■ Work required:
Print only the lines below, from the very first to the one containing "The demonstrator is", exactly as they stand. Do not print pictures.

■ Provided material:
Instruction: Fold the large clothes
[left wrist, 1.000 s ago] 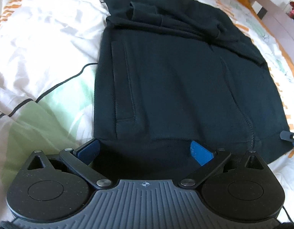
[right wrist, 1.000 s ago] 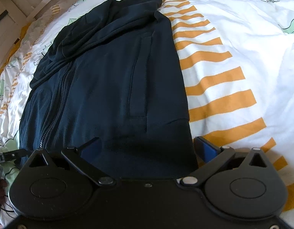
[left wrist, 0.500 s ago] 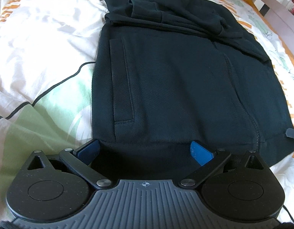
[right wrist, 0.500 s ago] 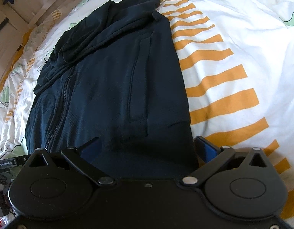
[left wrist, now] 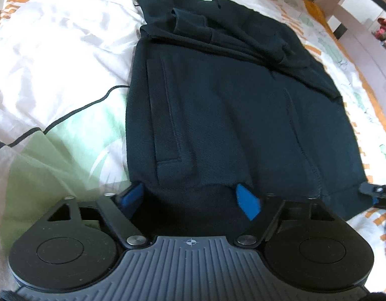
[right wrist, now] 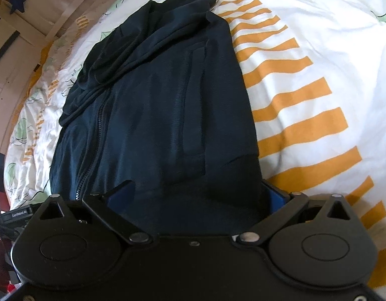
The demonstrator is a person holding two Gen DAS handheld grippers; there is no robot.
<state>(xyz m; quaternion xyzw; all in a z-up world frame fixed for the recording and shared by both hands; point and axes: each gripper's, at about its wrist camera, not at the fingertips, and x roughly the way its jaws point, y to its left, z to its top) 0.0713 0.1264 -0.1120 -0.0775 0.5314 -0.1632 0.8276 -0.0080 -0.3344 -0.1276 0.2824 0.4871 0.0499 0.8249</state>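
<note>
A bed fills the view, covered by a white duvet (right wrist: 318, 25) printed with orange stripes and green shapes. A pale wooden bed frame (right wrist: 67, 7) borders it.

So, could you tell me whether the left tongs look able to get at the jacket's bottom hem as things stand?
Probably yes: the left tongs, just closing, already straddle the jacket's hem, with nothing in between.

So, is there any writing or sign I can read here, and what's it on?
No word reads clearly.
White label on a black piece at the right view's left edge: lettering too blurred to read.
Crosshair mark on the left gripper: a symbol, no letters.
</note>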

■ Solved problem:
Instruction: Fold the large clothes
[left wrist, 1.000 s ago] 
[right wrist, 1.000 s ago] 
[left wrist, 0.500 s ago] 
[right wrist, 0.500 s ago] 
[left wrist, now] 
[right wrist, now] 
The demonstrator is a person holding two Gen DAS handheld grippers; there is no robot.

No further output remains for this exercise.